Microsoft Links SolarWinds Serv-U SSH 0-Day Attack to a Chinese Hacking Group


Microsoft Threat Intelligence Center has published technical facts regarding a now-patched, 0-day remote code execution exploit affecting SolarWinds Serv-U managed file transfer service software that it has attributed with "high confidence" to a hacking group functioning out of China.

In early July, Microsoft Offensive Research & Security Engineering team addressed a remote code execution flaw (CVE-2021-35211) that was present in Serv-U's implementation of the Secure Shell (SSH) protocol, which could be exploited by cyber criminals to execute arbitrary code on the compromised system, including the ability to install destructive programs and check out, modify, or delete delicate data. 

"The Serv-U SSH server is subject to a pre-auth remote code execution vulnerability that can be easily and reliably exploited in the default configuration," Microsoft Offensive Research and Security Engineering team explained in a detailed write-up describing the exploit.

"An attacker can exploit this vulnerability by connecting to the open SSH port and sending a malformed pre-auth connection request.

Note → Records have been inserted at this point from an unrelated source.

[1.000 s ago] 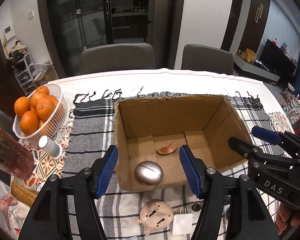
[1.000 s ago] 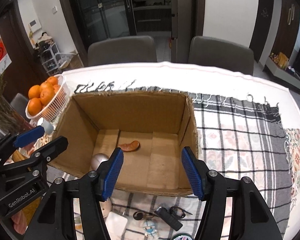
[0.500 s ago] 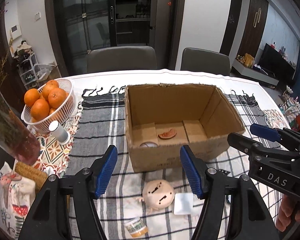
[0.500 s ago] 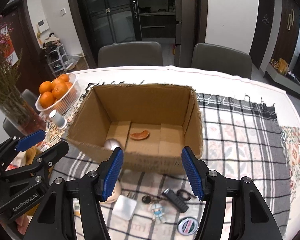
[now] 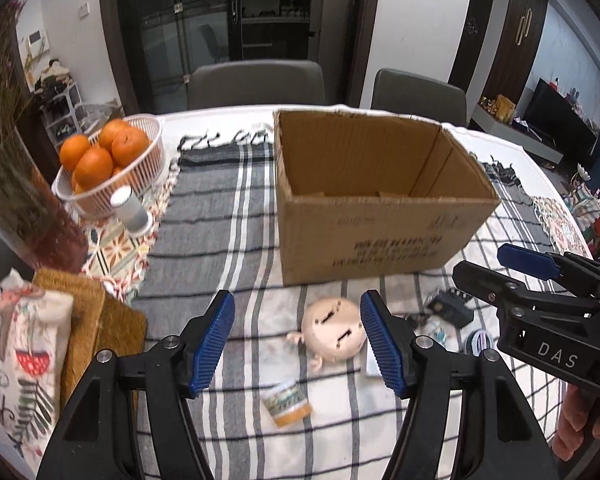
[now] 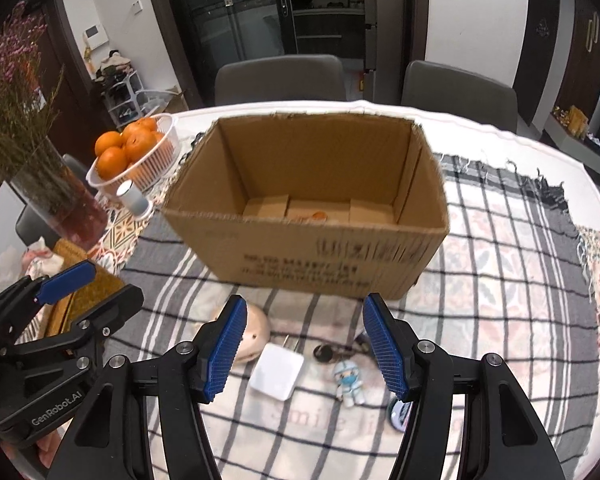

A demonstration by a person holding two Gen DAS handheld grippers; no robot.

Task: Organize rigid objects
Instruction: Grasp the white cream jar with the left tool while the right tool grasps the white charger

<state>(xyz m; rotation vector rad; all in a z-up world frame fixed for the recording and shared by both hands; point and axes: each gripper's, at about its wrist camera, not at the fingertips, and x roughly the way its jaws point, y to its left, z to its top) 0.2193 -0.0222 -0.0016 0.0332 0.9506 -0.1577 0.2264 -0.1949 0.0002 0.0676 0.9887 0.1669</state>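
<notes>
An open cardboard box (image 5: 380,216) (image 6: 324,248) stands on the striped cloth; an orange piece (image 6: 318,215) shows on its floor. In front of it lie a beige round toy (image 5: 334,330) (image 6: 256,334), a white square charger (image 6: 277,371), a small figurine (image 6: 348,380), a small jar (image 5: 286,398), a black key fob (image 5: 448,309) and a round tin (image 6: 398,414). My left gripper (image 5: 298,340) is open and empty above the beige toy. My right gripper (image 6: 302,350) is open and empty above the charger.
A white basket of oranges (image 5: 108,160) (image 6: 134,152), a small white cylinder (image 5: 130,208), a vase of dried flowers (image 6: 56,196) and woven mats (image 5: 88,320) stand at the left. Two grey chairs (image 5: 256,84) are behind the table.
Both grippers have pulled back and lowered from over the box toward the near table edge. The box's inside is now mostly hidden, and the loose items in front show.
</notes>
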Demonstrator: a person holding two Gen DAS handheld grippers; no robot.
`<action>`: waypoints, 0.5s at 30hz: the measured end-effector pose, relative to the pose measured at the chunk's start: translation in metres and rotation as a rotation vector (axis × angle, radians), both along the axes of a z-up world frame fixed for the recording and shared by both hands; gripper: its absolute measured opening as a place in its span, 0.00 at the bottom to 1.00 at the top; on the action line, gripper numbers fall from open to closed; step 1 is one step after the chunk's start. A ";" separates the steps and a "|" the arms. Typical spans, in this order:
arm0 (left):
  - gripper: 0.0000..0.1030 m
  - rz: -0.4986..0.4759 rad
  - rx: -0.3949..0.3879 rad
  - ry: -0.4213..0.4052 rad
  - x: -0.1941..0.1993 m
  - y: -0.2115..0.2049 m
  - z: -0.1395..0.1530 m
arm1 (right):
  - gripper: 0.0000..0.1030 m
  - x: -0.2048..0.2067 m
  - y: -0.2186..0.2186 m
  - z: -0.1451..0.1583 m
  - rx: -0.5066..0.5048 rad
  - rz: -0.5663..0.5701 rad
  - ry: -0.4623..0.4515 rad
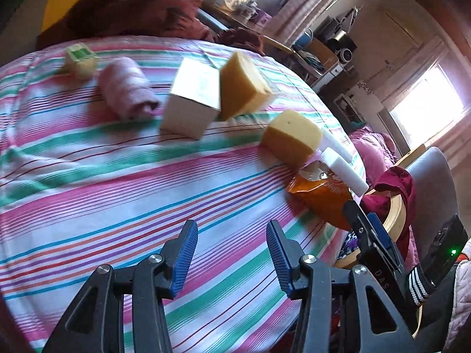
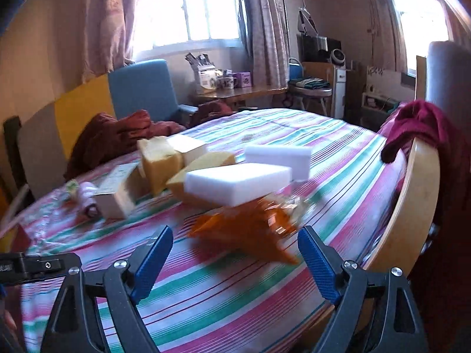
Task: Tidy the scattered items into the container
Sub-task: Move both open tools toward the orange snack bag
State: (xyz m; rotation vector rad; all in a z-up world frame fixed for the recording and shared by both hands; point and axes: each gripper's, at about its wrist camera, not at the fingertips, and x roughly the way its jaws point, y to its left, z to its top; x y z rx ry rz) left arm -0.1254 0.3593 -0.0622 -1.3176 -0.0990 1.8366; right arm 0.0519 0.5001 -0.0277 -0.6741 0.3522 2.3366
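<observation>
Both grippers hang empty over the striped bed, the left gripper (image 1: 232, 260) with fingers partly apart and the right gripper (image 2: 232, 267) spread wide near the orange packet (image 2: 250, 235), so picking it up seems next, though no container shows.

I see a striped pink, green and white bedsheet (image 2: 241, 282) across the bed. At its far left lies a crumpled rust-red blanket (image 2: 117, 131), before a blue upholstered armchair (image 2: 141, 88). A wooden side table (image 2: 244, 92) stands under the bright far window (image 2: 188, 8).
</observation>
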 end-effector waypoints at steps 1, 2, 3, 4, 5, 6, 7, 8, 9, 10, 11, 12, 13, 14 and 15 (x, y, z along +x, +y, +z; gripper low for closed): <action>0.48 -0.005 0.006 -0.002 -0.001 0.007 0.000 | 0.92 -0.002 0.005 0.000 0.001 0.008 -0.011; 0.48 -0.011 0.011 0.001 -0.001 0.014 0.000 | 0.92 -0.005 0.012 0.000 -0.005 0.015 -0.028; 0.48 -0.022 0.020 0.005 -0.002 0.023 0.001 | 0.94 -0.009 0.017 -0.001 -0.001 0.014 -0.049; 0.48 -0.033 0.024 0.006 -0.003 0.032 0.001 | 0.97 -0.012 0.019 0.000 0.020 0.015 -0.075; 0.48 -0.045 0.031 -0.001 -0.003 0.040 0.001 | 0.98 -0.017 0.022 0.001 0.037 0.024 -0.105; 0.48 -0.062 0.049 -0.026 -0.004 0.049 -0.001 | 0.98 -0.021 0.024 0.001 0.046 0.026 -0.133; 0.48 -0.071 0.056 -0.046 -0.006 0.057 -0.002 | 0.98 -0.025 0.026 -0.001 0.059 0.023 -0.175; 0.48 -0.077 0.056 -0.059 -0.007 0.064 -0.004 | 0.98 -0.029 0.027 -0.004 0.073 0.018 -0.217; 0.48 -0.090 0.060 -0.073 -0.008 0.073 -0.007 | 0.98 -0.032 0.027 -0.007 0.088 0.013 -0.253; 0.48 -0.108 0.062 -0.089 -0.009 0.082 -0.010 | 0.99 -0.036 0.027 -0.010 0.105 0.018 -0.300; 0.48 -0.117 0.055 -0.099 -0.010 0.090 -0.012 | 0.99 -0.040 0.026 -0.013 0.119 0.030 -0.334; 0.48 -0.128 0.053 -0.108 -0.010 0.098 -0.014 | 0.97 -0.043 0.026 -0.016 0.121 0.051 -0.351; 0.48 -0.146 0.056 -0.122 -0.011 0.104 -0.017 | 0.91 -0.045 0.028 -0.020 0.092 0.085 -0.363; 0.48 -0.162 0.068 -0.138 -0.011 0.108 -0.020 | 0.87 -0.046 0.032 -0.026 0.041 0.109 -0.372; 0.48 -0.173 0.090 -0.152 -0.012 0.111 -0.021 | 0.80 -0.046 0.037 -0.032 0.006 0.116 -0.372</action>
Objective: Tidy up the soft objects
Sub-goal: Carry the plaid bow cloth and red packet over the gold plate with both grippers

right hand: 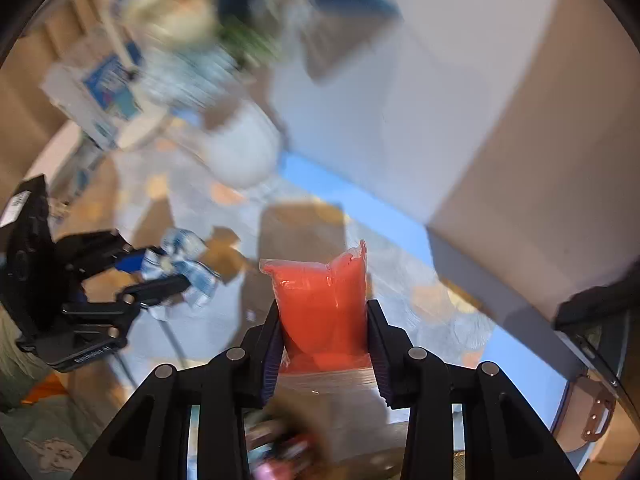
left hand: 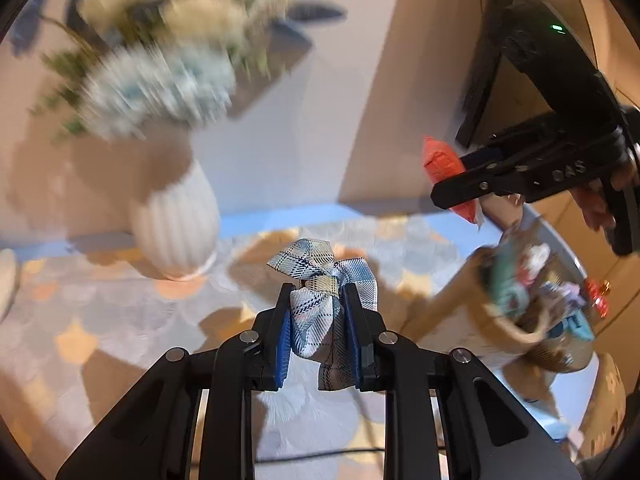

When successfully exploited, the vulnerability could then allow the attacker to install or run programs, such as in the case of the targeted attack we previously reported," the researchers added.

Though Microsoft attributed the attacks to DEV-0322, a China-based hacking group citing "observed victimology, tactics, and procedures," the firm has now disclosed the remote, pre-auth vulnerability originated from the manner the Serv-U process managed access violations without terminating the process, thereby making it straightforward to pull off stealthy, dependable exploitation tries. 

"The exploited vulnerability was caused by the way Serv-U initially created an OpenSSL AES128-CTR context. This, in turn, could allow the use of uninitialized data as a function pointer during the decryption of successive SSH messages,” the researchers said. 

"Therefore, an attacker could exploit this vulnerability by connecting to the open SSH port and sending a malformed pre-auth connection request. We also discovered that the attackers were likely using DLLs compiled without address space layout randomization (ASLR) loaded by the Serv-U process to facilitate exploitation," the researchers further explained.

ASLR is a protection mechanism primarily used to protect against buffer overflow attack by randomly arranging the handle room positions where system executables are loaded into memory. 

After a thorough examination of the SolarWinds hack, Microsoft researchers advised the affected organizations to enable ASLR compatibility for all binaries loaded in the Serv-U procedure."ASLR is a critical security mitigation for services which are exposed to untrusted remote inputs, and requires that all binaries in the process are compatible in order to be effective at preventing attackers from using hardcoded addresses in their exploits, as was possible in Serv-U," the researchers concluded.

Last year in December, Microsoft revealed that a different espionage group may have been exploiting the IT infrastructure provider's Orion software to install a persistent backdoor called Supernova on contaminated devices. Cybersecurity firm SecureWorks attributed the intrusions to a China-linked hacking group called Spiral.